Messagede Nico37 » 28 Juin 2009, 11:49

En plus d'Erwan Redon, quelques exemples parmi d'autres...

Pas tout seul : répression à tout-va dans l'éducation nationale

- Pascal Diard est enseignant certifié en Histoire-Géographie au lycée Suger à Saint-Denis (93), militant syndical à Sud éducation et animateur du GFEN (Groupe Français d’Éducation Nouvelle), et à ce titre il met en place des projets, des actions de formation et des pratiques pédagogiques alternatives. Suite à une inspection, un rapport à charge rend compte de façon déformée de la séance observée. Il risque le licenciement.
Pétition en ligne : http://www.sudeducation.org/article3113.html#sp3113

- Alain Refalo (initiateur du mouvement de résistance pédagogique chez les enseignants du primaire) est convoqué devant une CAPD le 9 juillet à 15 heures (Toulouse). Il lui est repproché un refus d'obéissance, un manquement au devoir de réserve, une incitation à la désobéissance collective et une attaque publique contre un fonctionnaire de l'Éducation Nationale.
Un rassemblement est prévu à Toulouse à 14 heures devant l'Inspection d'Académie.
Pétition en ligne : http://31.snuipp.fr/

- Bastien Cazals (enseignant désobéisseur déjà sanctionné de 36 jours de retraits sur salaire et auteur du livre Je suis prof et je désobéis ) a reçu un courrier de l’Inspecteur d’Académie de l’Hérault lui intimant l’ordre de ne plus communiquer avec aucun media pour tout sujet ayant rapport avec ses fonctions. Il engage un recours au tribunal administratif. de Montpellier. L'audience est prévue le 6 juillet à 15 heures.

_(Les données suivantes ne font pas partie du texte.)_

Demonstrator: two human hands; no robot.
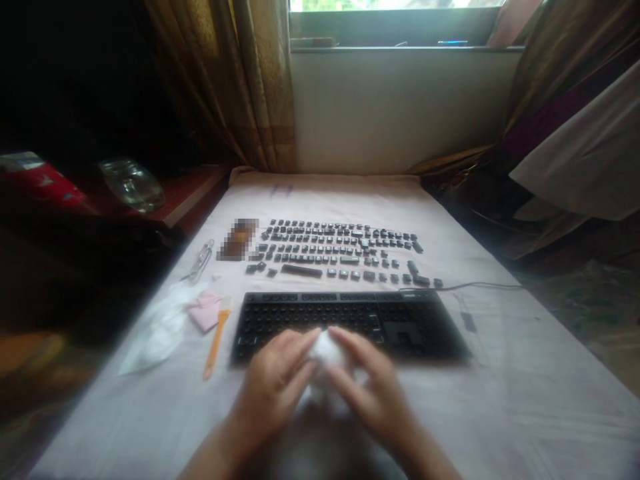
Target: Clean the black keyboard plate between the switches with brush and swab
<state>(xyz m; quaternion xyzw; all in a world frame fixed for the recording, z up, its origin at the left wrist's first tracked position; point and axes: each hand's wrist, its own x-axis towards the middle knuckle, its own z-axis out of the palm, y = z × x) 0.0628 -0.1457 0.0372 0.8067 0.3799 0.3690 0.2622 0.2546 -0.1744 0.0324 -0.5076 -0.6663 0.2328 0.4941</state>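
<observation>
Both of my hands pinch a soft white wad (324, 350), cotton or tissue, over the front edge of the black keyboard (310, 298). My left hand (280, 373) closes on it from the left, fingertips bent inward. From the other side my right hand (367, 373) grips it with thumb and fingers. The keyboard lies flat with its keycaps off, partly hidden behind my hands. Beyond it, loose black keycaps (303, 271) are spread in rows on the cloth. An orange-handled brush (216, 347) lies left of the keyboard.
Left of the brush are a folded pink cloth (205, 312) and a clear bag with white stuff (160, 327). A blurred-out brown item (239, 240) lies farther back. The keyboard cable (480, 285) runs right. A glass jar (133, 185) rests on a side shelf.
</observation>
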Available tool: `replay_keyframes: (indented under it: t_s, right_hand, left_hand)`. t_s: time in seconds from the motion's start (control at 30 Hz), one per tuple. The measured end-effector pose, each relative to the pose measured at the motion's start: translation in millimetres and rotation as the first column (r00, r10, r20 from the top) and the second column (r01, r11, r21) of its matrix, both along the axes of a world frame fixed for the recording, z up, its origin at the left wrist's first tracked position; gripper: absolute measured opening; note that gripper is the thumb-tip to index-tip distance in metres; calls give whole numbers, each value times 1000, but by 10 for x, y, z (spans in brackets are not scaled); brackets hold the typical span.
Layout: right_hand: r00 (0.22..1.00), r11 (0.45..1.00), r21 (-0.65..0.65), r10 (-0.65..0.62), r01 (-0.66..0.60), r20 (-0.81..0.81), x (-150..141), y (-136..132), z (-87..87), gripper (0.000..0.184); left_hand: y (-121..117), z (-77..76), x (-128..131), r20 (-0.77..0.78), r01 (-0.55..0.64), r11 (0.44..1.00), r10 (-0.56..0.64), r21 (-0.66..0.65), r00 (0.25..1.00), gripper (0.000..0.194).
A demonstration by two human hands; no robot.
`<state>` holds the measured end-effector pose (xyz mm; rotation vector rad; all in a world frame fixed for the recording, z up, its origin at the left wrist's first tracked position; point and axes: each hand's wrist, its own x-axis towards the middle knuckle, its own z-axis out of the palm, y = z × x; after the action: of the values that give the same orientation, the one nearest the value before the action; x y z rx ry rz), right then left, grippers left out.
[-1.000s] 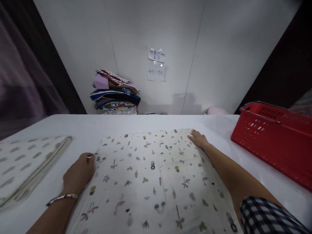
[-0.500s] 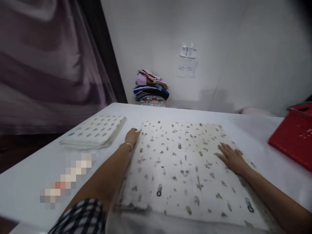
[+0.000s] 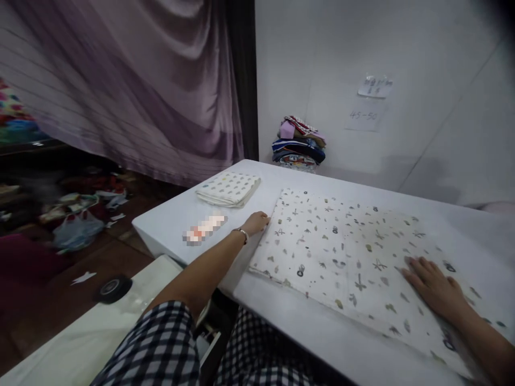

- Jean-Yves Le Gall, directeur de l’école élémentaire de Notre Dame de Vaulx en Isère, a toujours dit non au fichage des enfants. Il fait partie des 190 directeurs rassemblés au sein du collectif national de résistance à base élèves qui ont signé un engagement à ne pas renseigner Base Elèves. On lui a signifié qu'il perdait son poste de directeur au 1er septembre 2009. C’est la première fois qu’une telle sanction est prononcée à l’encontre d’un directeur à qui le seul et unique reproche qui est fait et la non-saisie de base élèves.
Pétition en ligne : http://www.lapetition.be/en-ligne/souti ... -4337.html

- Erwan Redon, Professeur des écoles à Marseille. Il risque le licenciement. Il est convoqueéle 7 juillet 2009 devant une CAPD. Un rassemblement est prévu à Marseille à 9 heures. Hébergement possible.